However, the more money we put into the cashless world, the bigger the appetite of fraudsters. The prevalence of payment fraud is increasing globally: In 2022, the fraud and scam losses reached $8.8 billion in the US, £1.2 billion in the UK, and $3.1 billion in Australia. And the list goes on.  

Fraudsters use advanced tactics, such as social engineering, and take advantage of modern payment methods, such as real-time payments. Euro Retails Payment Board (ERPB) findings assert that the scale of fraud cases and loss is likely to grow over the coming years due to professionalized crime, the modernization of fraud techniques (i.e. use of AI), continued digitization of society, and the rise of real-time payments.  

As a result, APP fraud – a type of fraud where individuals are deceived into authorizing the transfer of funds from their account to a scammer’s account – is becoming increasingly common. In the UK alone, Faster Payments (a service facilitating real-time payments) were used for 98% of APP fraud payments. GlobalData and ACI Worldwide predict that growth in APP fraud losses will increase with a record CAGR of 21% in the United Kingdom, India, and the United States by 2026. 

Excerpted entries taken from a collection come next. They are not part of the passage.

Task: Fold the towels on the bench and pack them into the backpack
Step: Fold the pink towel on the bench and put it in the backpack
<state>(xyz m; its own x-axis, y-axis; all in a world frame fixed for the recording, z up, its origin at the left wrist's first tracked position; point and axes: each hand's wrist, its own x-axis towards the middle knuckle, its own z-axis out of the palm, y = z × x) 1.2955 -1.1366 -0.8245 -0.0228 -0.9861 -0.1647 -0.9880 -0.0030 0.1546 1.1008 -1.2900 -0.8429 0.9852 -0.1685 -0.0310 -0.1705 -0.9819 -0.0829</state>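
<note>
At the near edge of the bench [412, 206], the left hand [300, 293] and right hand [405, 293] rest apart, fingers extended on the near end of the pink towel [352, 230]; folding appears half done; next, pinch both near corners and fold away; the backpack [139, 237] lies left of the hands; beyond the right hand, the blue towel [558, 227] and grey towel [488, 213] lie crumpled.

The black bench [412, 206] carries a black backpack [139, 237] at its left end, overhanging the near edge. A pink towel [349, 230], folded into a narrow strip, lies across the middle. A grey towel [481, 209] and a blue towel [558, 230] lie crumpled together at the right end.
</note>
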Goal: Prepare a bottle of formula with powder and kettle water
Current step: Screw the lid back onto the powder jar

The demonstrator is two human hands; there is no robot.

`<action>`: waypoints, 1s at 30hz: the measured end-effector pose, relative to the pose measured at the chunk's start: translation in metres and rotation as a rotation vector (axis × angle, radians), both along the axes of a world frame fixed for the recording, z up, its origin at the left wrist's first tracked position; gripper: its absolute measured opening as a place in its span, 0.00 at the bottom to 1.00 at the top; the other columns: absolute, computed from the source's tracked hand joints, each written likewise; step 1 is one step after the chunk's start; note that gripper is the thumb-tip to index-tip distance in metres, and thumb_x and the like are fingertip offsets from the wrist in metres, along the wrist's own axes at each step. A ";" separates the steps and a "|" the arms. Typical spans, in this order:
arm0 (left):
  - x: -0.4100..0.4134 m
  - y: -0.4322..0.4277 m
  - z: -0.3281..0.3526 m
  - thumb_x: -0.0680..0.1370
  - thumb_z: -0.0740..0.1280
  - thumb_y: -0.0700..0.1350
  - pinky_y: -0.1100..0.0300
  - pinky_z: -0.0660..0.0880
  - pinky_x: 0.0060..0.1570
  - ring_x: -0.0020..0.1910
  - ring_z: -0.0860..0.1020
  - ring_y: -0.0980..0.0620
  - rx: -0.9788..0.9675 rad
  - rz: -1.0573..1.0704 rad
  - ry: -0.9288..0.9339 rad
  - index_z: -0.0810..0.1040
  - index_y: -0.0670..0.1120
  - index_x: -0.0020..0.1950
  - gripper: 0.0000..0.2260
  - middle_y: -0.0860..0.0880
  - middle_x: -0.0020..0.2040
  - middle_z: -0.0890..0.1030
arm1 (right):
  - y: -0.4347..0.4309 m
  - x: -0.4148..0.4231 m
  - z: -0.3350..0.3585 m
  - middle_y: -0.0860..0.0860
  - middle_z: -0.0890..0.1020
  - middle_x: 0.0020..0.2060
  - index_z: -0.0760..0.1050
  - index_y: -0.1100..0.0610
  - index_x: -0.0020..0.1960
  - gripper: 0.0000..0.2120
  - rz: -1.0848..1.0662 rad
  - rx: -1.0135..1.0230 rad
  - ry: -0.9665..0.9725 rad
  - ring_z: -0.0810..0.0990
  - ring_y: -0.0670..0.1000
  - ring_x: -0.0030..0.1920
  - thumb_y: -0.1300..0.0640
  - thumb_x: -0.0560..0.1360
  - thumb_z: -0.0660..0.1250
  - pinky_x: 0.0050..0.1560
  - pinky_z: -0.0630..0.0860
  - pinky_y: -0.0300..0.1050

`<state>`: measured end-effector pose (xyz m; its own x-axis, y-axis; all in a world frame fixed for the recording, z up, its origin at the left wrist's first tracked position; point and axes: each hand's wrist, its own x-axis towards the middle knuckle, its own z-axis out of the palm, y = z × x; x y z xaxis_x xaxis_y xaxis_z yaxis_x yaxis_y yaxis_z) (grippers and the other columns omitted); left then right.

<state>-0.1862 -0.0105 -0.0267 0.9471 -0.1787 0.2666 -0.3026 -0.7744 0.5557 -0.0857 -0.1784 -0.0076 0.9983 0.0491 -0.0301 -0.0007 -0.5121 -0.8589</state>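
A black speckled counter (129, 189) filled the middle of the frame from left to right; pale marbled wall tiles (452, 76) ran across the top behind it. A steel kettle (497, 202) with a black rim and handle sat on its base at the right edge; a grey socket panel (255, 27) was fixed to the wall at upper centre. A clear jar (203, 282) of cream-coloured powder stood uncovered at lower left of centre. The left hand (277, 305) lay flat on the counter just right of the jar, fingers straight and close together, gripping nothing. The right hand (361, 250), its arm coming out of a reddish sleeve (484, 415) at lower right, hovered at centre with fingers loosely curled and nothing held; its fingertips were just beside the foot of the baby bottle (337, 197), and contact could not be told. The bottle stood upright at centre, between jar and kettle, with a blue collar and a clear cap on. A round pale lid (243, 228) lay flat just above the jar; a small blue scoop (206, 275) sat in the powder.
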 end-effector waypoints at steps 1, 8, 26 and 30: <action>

Fraud Liability – An Array of Approaches

This brings us to the headline question: Who carries the increasingly higher cost of fraud? Today, the answer varies across regions, countries, and even banks and payment service providers (PSPs) as each jurisdiction or organization may have its regulations and guidelines addressing consumer protection, financial transactions, and fraud liability. In the UK, for example, the percentage of refunded losses from APP fraud (by volume) ranges from 6% to 94% across individual financial institutions. As for the value, the percentage of total APP fraud losses that were reimbursed to customers ranges between 10–91%. 

Inconsistencies in liability regulations are becoming a thing of the past, as several countries prepare to overhaul their fraud loss liability standards. Leading the charge is the UK’s Payment Systems Regulator (PSR), which is set to implement new guidelines on October 7, 2024. These changes will hold both sending and receiving banks equally responsible for reimbursing customers in cases of fraudulent transactions and will establish consistent minimum standards for customer protection. For instance, the maximum reimbursement per claim will be capped at £415,000, with a maximum claim excess of £100. Additionally, vulnerable customers will receive enhanced protection, and clearer guidelines will determine situations in which a customer is deemed not to have taken sufficient care, with the onus on the bank to prove gross negligence. 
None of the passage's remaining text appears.